At this point, many of the details about Griego's column -- such as what days it will be printed and in which section -- are unresolved; all she knows is that she won't debut until after the first of the year. But she stresses that the column will be local, with special attention being paid to what she refers to as "communities that maybe are not being covered as much as they should, including the Hispanic community" -- a goal that ties into the Post's oft-expressed desire to increase diversity in the paper itself and behind the scenes. (As Griego says, "I am Hispanic.") Just as important, her writing will be founded on reporting, not rumination.

Does that mean she's supposed to be the anti-Chuck Green? Griego refuses to take the bait -- which no doubt bodes well for her future.

They come and they go: As recently reported here ("Lighting a Fire," November 2), Alice DJs Greg Thunder and Bo Reynolds got into an on-air fight while debating a move from their afternoon time slot to the morning-drive shift previously occupied by Jamie White and Danny Bonaduce.
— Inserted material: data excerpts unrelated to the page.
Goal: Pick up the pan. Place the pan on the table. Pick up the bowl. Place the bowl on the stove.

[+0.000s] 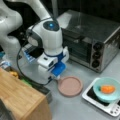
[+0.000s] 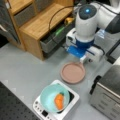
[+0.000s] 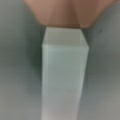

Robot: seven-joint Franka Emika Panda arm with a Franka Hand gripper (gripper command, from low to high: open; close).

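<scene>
Pan point(image 1: 70, 86) first: the pink dish lies flat on the grey table point(image 1: 75, 107), between the wooden block point(image 1: 20, 100) and the stove point(image 1: 110, 106), its short white handle point(image 3: 64, 75) pointing back toward the arm. The teal bowl point(image 1: 107, 89) already sits on the stove's black top in both front views, with an orange item point(image 1: 108, 89) inside it, while the pan rests clear of the stove on bare tabletop. So as things lie, both pieces seem to be where the task wants them.

The gripper point(image 1: 59, 77) hangs low over the handle end of the pan, just at its rim in a front view point(image 2: 82, 61). In the wrist view the white handle fills the middle of the picture, running straight up to the pink rim point(image 3: 62, 12), so the tool is squarely above it and lined up along its length. The fingers themselves do not show in any view, and I cannot tell whether they are apart, together, or gripping the handle.

If the pan is being set down here, I would judge that doing it well means keeping the handle centred and the dish level, flat on the table and away from the stove's edge.

The silver toaster oven point(image 1: 92, 42) stands behind, well apart from the pan.
</scene>
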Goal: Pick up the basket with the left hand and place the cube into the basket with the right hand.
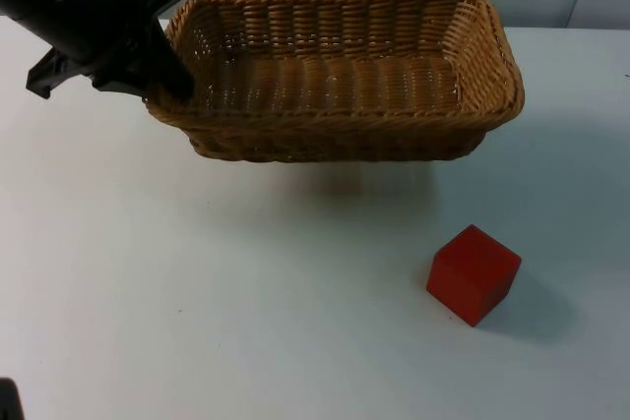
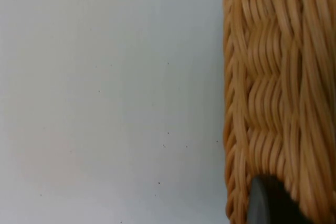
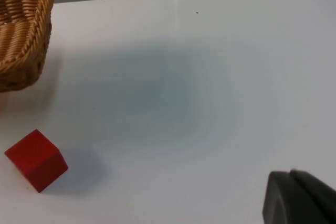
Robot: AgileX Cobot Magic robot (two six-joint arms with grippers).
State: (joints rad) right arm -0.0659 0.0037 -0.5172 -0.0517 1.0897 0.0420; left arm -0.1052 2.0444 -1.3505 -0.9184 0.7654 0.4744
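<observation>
While the basket: the wicker basket (image 1: 335,76) hangs tilted and lifted off the white table (image 1: 197,292), its shadow lying on the surface below its near wall, and it has nothing inside
Cube: the red cube (image 1: 473,273) sits on the table well apart from the basket, on the near side of the basket's right end, one corner turned toward the camera; the right wrist view shows the cube (image 3: 35,159) with its own shadow and the basket's corner (image 3: 23,30) beyond it
Left gripper: the left gripper (image 1: 169,81) pinches the basket's left short wall, one finger inside the rim and one outside; in the left wrist view a black fingertip (image 2: 270,203) lies against the weave of the basket (image 2: 278,93), with bare table alongside
Right gripper: it waits off to the cube's far side from the basket, a black fingertip (image 3: 299,198) standing well apart from the cube; whether its fingers are spread or pressed together cannot be told
Step in hand: by the look of it the first half, the lift with the left arm, is done, and the cube's turn has not yet begun
Next move: the right arm would need to come over the cube, line its fingers across two flat faces, not the turned corner, grip it and carry it over the basket's rim to the open middle, while the left arm holds the basket level enough to catch it
</observation>
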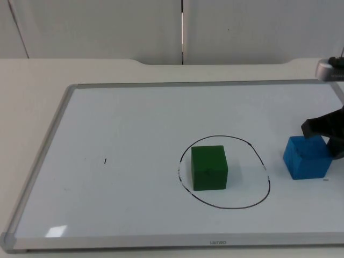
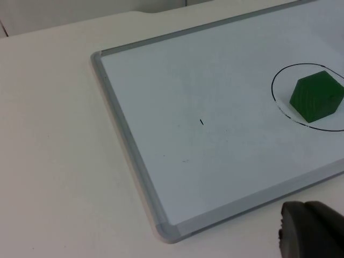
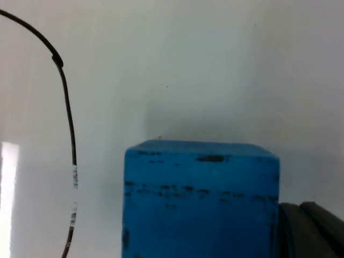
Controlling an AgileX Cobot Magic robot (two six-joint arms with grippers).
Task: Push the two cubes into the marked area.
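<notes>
The blue cube (image 1: 307, 157), a painted block with scuffed, dark-flecked edges, sits on the whiteboard (image 1: 134, 123) just outside the marked area (image 1: 224, 172), a hand-drawn black ring with a worn, broken stretch along its line. My right gripper (image 1: 325, 131) stands at the cube's far side, touching or nearly touching its upper edge; whether my fingers are spread or pressed together I cannot tell. The green cube (image 1: 208, 167), matte and sharp-cornered, already rests wholly inside the ring, toward its left half. By my judgement, the step in hand is the second push: the blue cube must slide leftward across the smooth, glossy board and over the line, stopping beside the green one without knocking it out. That calls for a low, steady, level shove, since the slick surface may let the block twist. My left gripper (image 2: 312, 231) waits over the pale counter (image 1: 32, 86) near the board's aluminium-framed corner, its fingers' state likewise unclear.
</notes>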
At the time, station general manager Joe Schwartz swore that this was a spontaneous eruption, not a bid for publicity -- and he made the same claim about the plan to have listeners' votes resolve the controversy, with the results to be announced on Election Day, November 7. But that didn't prevent the duo from engaging in colorful sloganeering, with Reynolds's motto being "Vote Bo for Status Quo!" and Thunder countering with "Screw Bo, Move the Show!" Nor was the final tally a shocker: The pro-move faction emerged victorious, allowing Schwartz to send Greg and Bo to mornings just as he'd wanted to do all along.

Then again, at least there was a winner -- unlike another election that comes to mind.